Vision-Language Gradient Descent-driven All-in-One Deep Unfolding Networks
This addresses the adaptability challenge in image restoration for scenarios with diverse sensor or environmental conditions, though it is incremental as it builds on existing deep unfolding networks.
The paper tackled the problem of dynamic image degradations like noise, blur, and lighting inconsistencies by proposing VLU-Net, a unified deep unfolding network that uses vision-language guidance to automatically handle multiple degradation types, achieving improvements of 3.74 dB on SOTS dehazing and 1.70 dB on Rain100L deraining datasets.
Dynamic image degradations, including noise, blur and lighting inconsistencies, pose significant challenges in image restoration, often due to sensor limitations or adverse environmental conditions. Existing Deep Unfolding Networks (DUNs) offer stable restoration performance but require manual selection of degradation matrices for each degradation type, limiting their adaptability across diverse scenarios. To address this issue, we propose the Vision-Language-guided Unfolding Network (VLU-Net), a unified DUN framework for handling multiple degradation types simultaneously. VLU-Net leverages a Vision-Language Model (VLM) refined on degraded image-text pairs to align image features with degradation descriptions, selecting the appropriate transform for target degradation.

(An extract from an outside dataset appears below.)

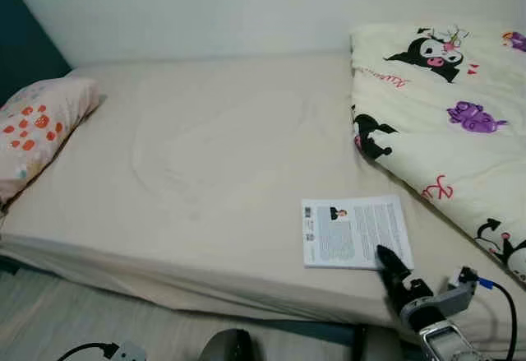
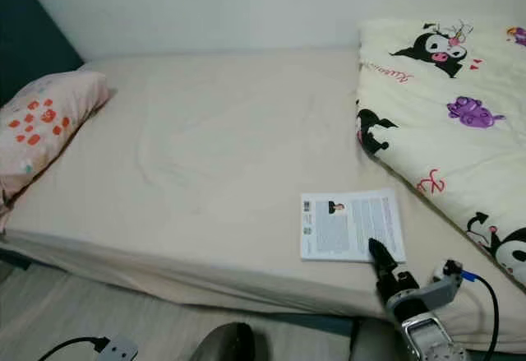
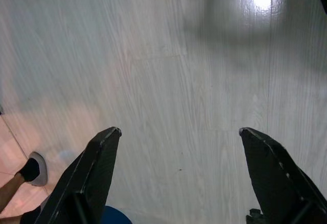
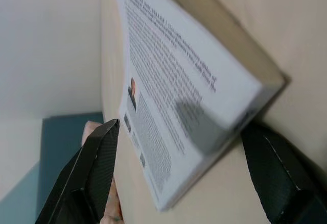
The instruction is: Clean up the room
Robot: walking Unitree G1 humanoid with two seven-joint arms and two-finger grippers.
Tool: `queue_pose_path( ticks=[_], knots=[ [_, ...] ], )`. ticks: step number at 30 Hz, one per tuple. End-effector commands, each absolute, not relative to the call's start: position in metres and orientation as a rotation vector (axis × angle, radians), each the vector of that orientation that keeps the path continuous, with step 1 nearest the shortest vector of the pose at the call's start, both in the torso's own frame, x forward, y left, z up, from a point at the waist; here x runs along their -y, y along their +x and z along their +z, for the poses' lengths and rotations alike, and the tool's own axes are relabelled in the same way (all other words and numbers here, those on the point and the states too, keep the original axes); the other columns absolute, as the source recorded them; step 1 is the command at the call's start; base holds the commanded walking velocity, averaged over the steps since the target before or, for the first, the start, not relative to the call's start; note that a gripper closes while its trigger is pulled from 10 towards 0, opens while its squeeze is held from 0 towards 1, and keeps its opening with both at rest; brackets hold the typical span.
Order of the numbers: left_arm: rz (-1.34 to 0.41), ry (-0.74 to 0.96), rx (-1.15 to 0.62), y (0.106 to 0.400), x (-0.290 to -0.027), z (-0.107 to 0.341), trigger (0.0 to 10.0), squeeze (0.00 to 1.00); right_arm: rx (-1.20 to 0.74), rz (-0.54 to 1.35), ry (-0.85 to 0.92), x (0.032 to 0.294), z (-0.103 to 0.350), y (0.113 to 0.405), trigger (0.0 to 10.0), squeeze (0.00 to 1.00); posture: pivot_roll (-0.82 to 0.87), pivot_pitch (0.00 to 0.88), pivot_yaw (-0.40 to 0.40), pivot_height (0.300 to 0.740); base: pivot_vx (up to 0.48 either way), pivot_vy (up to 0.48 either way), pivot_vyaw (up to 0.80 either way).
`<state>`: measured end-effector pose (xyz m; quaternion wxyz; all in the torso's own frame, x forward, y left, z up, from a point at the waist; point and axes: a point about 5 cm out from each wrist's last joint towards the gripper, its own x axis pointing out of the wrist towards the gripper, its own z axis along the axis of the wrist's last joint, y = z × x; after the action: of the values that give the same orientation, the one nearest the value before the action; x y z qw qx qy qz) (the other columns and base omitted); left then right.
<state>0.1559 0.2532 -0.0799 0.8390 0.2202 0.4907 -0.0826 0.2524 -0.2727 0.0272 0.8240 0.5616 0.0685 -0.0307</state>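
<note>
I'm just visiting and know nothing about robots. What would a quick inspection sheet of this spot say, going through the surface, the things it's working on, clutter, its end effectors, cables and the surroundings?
Surface: bed with a bare beige sheet, a little wrinkled.
Job's things: book, back cover up, near the bed's front edge.
Clutter: cartoon-print duvet bunched on the robot's right; pillow with orange spots on its left.
Grippers: right end effector open, fingers on either side of the book's corner; left end effector open, pointing at the floor.
Cables: black cable at the right wrist.
Surroundings: white wall; dark headboard; a person's foot on the floor.
</note>
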Motion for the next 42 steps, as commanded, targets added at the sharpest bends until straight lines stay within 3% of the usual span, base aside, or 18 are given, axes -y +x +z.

By integrating an automatic VLM-based gradient estimation strategy into the Proximal Gradient Descent (PGD) algorithm, VLU-Net effectively tackles complex multi-degradation restoration tasks while maintaining interpretability. Furthermore, we design a hierarchical feature unfolding structure to enhance VLU-Net framework, efficiently synthesizing degradation patterns across various levels. VLU-Net is the first all-in-one DUN framework and outperforms current leading one-by-one and all-in-one end-to-end methods by 3.74 dB on the SOTS dehazing dataset and 1.70 dB on the Rain100L deraining dataset.